2. Hearing screening

Newborn hearing screening is usually conducted within 48 hours after birth, using otoacoustic emission or automatic auditory brainstem response techniques. This examination can detect congenital hearing impairment early and avoid language development delay caused by hearing loss. The screening process is non-invasive and fast, and newborns can complete it in a quiet or sleeping state. Newborns who did not pass the screening need to undergo re screening within 42 days, and intervention can be initiated as soon as hearing loss is diagnosed.

3. Genetic metabolic disease screening

Genetic metabolic disease screening can screen for dozens of diseases such as phenylketonuria and congenital hypothyroidism through heel blood testing. The early symptoms of these diseases are not obvious but the harm is serious. Timely screening can avoid irreversible consequences such as intellectual impairment. Blood collection is usually done 6-8 times or more after 72 hours of birth and breastfeeding. Positive screening results require further diagnosis and intervention measures such as dietary control or medication treatment.

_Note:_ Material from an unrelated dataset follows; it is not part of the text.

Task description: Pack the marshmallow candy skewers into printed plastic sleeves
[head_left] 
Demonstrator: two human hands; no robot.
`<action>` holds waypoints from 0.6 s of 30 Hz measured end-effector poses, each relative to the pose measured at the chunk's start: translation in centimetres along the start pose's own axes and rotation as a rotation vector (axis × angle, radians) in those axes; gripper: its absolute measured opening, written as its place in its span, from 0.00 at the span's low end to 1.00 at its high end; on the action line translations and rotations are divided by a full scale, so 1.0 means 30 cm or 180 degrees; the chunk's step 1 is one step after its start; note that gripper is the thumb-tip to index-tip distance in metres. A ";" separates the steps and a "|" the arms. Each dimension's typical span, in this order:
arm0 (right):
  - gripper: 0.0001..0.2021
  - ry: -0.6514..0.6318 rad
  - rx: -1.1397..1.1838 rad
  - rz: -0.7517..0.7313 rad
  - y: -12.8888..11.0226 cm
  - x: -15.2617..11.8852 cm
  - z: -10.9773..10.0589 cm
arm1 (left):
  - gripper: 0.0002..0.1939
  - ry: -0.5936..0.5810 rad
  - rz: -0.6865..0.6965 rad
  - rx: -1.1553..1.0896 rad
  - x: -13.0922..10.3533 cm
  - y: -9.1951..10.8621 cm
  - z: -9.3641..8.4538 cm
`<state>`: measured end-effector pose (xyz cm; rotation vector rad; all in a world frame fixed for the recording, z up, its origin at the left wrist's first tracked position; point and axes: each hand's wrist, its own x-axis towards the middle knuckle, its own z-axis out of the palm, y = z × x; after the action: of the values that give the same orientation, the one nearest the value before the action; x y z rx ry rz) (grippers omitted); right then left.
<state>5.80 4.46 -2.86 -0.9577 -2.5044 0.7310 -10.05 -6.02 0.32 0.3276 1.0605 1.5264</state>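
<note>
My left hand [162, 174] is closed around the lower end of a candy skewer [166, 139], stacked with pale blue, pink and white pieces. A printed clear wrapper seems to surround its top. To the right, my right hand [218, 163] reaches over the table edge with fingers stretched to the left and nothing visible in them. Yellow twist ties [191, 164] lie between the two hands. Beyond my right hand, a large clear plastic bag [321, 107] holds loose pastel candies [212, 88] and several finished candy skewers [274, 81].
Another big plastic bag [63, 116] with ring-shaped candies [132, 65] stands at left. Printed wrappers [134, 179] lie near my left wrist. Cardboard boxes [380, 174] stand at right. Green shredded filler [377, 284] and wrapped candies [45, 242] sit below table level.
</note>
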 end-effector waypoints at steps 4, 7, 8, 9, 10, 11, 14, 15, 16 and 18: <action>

4. Congenital heart disease screening

Congenital heart disease screening uses a combination of pulse oximetry and clinical evaluation, with a focus on screening critically ill congenital heart disease. The examination is conducted 24-72 hours after birth, and abnormalities are detected by measuring the blood oxygen saturation of the right hand and either foot, combined with cardiac auscultation. Early detection of severe congenital heart disease can prompt surgical intervention to reduce neonatal mortality. Positive screening results require further diagnosis through cardiac ultrasound.

5. Vision Screening

Newborn vision screening mainly evaluates eye structure and basic visual function, including red light reflex examination, eye movement observation, etc. Early detection of eye diseases such as congenital cataracts and retinopathy. Premature infants also need to undergo retinal disease screening to prevent vision loss. For high-risk newborns or those with a family history of eye diseases, it is recommended to undergo professional eye examinations as early as possible after birth. After the newborn's physical examination, parents should follow the doctor's advice to provide daily care, maintain reasonable feeding and sleeping environment. Pay attention to observing the newborn's mental state, feeding habits, bowel movements, and changes in skin color. Complete vaccination on time and conduct regular child health follow-up. If abnormal symptoms such as persistent jaundice, feeding difficulties, and shortness of breath are detected, medical attention should be sought promptly. Establish health records to record growth and development data, providing a basis for subsequent health management.